### Task brief:
Drop every picture. Return the rest of the entries exactly.

** Records for this task follows **

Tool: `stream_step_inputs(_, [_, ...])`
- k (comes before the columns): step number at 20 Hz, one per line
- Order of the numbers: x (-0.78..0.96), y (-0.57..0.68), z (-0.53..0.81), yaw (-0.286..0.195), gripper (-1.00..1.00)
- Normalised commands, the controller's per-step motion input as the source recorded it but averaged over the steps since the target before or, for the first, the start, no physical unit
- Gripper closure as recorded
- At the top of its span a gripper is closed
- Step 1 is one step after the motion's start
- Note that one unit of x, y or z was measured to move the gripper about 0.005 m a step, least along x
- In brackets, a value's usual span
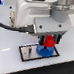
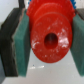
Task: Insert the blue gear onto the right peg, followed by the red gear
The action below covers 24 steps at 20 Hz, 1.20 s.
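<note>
The blue gear (image 1: 44, 51) lies flat on the grey, black-rimmed plate (image 1: 27, 52), toward the exterior view's right. Directly above it hangs the red gear (image 1: 48, 42), held between the fingers of my gripper (image 1: 48, 42). In the wrist view the red gear (image 2: 50, 36) fills the picture, its central hole facing the camera, with green pads (image 2: 21, 42) pressed against both sides. A thin dark pin (image 1: 30, 52) stands on the bare part of the plate at the exterior view's left. The right peg is hidden under the gears.
The plate rests on a white table (image 1: 7, 62). A black cable (image 1: 8, 26) runs from the exterior view's left to the arm's wrist. Blue-and-white shapes stand at the back.
</note>
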Motion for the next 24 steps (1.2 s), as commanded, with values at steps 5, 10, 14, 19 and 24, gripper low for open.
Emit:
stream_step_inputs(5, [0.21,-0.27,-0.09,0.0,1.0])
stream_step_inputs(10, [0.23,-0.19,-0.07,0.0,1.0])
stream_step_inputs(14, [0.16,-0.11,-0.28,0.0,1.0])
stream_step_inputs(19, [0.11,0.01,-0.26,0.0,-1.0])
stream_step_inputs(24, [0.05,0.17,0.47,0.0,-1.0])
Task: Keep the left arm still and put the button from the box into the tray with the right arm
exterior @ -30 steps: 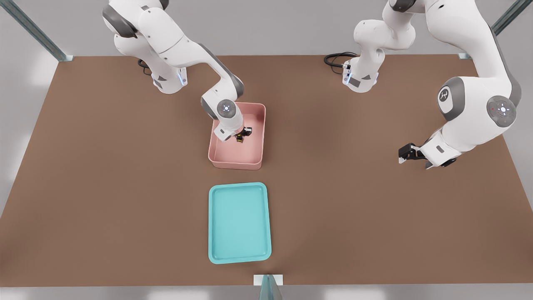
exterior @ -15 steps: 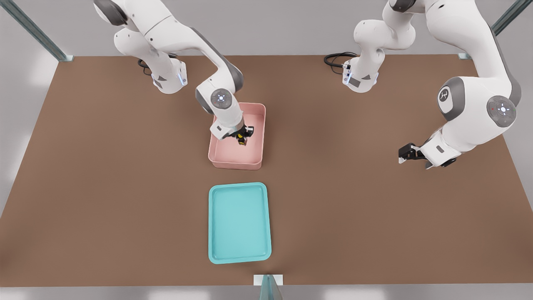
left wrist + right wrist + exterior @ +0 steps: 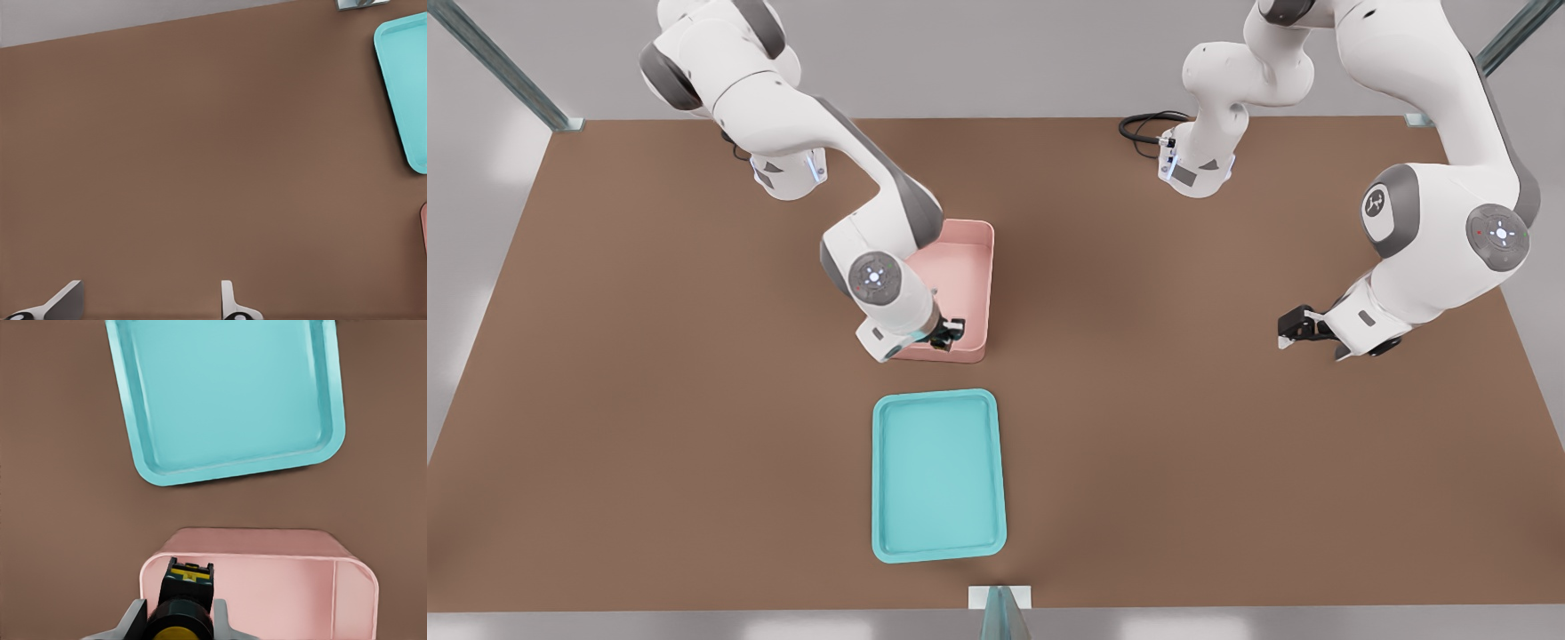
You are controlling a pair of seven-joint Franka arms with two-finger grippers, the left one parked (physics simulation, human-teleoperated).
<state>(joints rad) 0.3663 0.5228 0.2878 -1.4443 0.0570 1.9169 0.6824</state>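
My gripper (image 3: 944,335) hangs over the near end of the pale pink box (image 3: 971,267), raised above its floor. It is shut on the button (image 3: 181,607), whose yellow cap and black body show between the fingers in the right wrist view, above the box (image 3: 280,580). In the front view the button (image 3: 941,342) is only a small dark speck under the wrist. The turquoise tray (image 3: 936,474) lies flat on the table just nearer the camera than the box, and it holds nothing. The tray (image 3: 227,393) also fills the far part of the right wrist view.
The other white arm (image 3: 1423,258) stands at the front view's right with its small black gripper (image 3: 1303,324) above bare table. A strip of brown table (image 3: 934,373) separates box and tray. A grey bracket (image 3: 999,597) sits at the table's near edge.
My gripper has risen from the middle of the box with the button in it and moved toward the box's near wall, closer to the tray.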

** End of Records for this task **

### Exercise result:
Tool: `stream_step_inputs(_, [_, ...])`
- k (comes before the columns): step number at 20 Hz, one per line
- Order of the numbers: x (-0.78..0.96), y (-0.57..0.68), z (-0.53..0.81), yaw (-0.286..0.195), gripper (-1.00..1.00)
- Normalised commands, the controller's per-step motion input as the source recorded it but averaged over the steps since the target before or, for the first, the start, no physical unit
- Gripper closure as recorded
- At the top of its span a gripper is closed
- Step 1 is one step after the motion's start
- Note that one unit of x, y or z was measured to move the gripper about 0.005 m a step, least along x
- In brackets, a value's usual span
Task: Insert the blue gear onto the right peg, followed by the red gear
The action below covers 24 steps at 20 Hz, 1.20 s.
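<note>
The blue gear (image 1: 44, 51) lies flat on the grey, black-rimmed plate (image 1: 27, 52), toward the exterior view's right. Directly above it hangs the red gear (image 1: 48, 42), held between the fingers of my gripper (image 1: 48, 42). In the wrist view the red gear (image 2: 50, 36) fills the picture, its central hole facing the camera, with green pads (image 2: 21, 42) pressed against both sides. A thin dark pin (image 1: 30, 52) stands on the bare part of the plate at the exterior view's left. The right peg is hidden under the gears.
The plate rests on a white table (image 1: 7, 62). A black cable (image 1: 8, 26) runs from the exterior view's left to the arm's wrist. Blue-and-white shapes stand at the back.
</note>
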Motion for the next 24 steps (1.2 s), as commanded, with values at steps 5, 10, 14, 19 and 24, gripper low for open.
Emit:
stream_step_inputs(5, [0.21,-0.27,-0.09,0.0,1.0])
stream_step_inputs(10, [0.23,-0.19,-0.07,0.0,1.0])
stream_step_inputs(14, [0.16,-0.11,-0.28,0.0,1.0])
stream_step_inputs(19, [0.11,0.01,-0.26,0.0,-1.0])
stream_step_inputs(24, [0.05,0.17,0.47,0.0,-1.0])
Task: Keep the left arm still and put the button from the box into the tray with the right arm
exterior @ -30 steps: 
exterior @ -15 steps: 
left wrist + right wrist + exterior @ +0 steps: 
You are controlling a pair of seven-joint Franka arms with two-finger grippers, the left one parked (physics simulation, human-teleoperated).
<state>(joints rad) 0.3663 0.5228 0.2878 -1.4443 0.0570 1.9169 0.6824</state>
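My gripper (image 3: 944,335) hangs over the near end of the pale pink box (image 3: 971,267), raised above its floor. It is shut on the button (image 3: 181,607), whose yellow cap and black body show between the fingers in the right wrist view, above the box (image 3: 280,580). In the front view the button (image 3: 941,342) is only a small dark speck under the wrist. The turquoise tray (image 3: 936,474) lies flat on the table just nearer the camera than the box, and it holds nothing. The tray (image 3: 227,393) also fills the far part of the right wrist view.
The other white arm (image 3: 1423,258) stands at the front view's right with its small black gripper (image 3: 1303,324) above bare table. A strip of brown table (image 3: 934,373) separates box and tray. A grey bracket (image 3: 999,597) sits at the table's near edge.
My gripper has risen from the middle of the box with the button in it and moved toward the box's near wall, closer to the tray.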

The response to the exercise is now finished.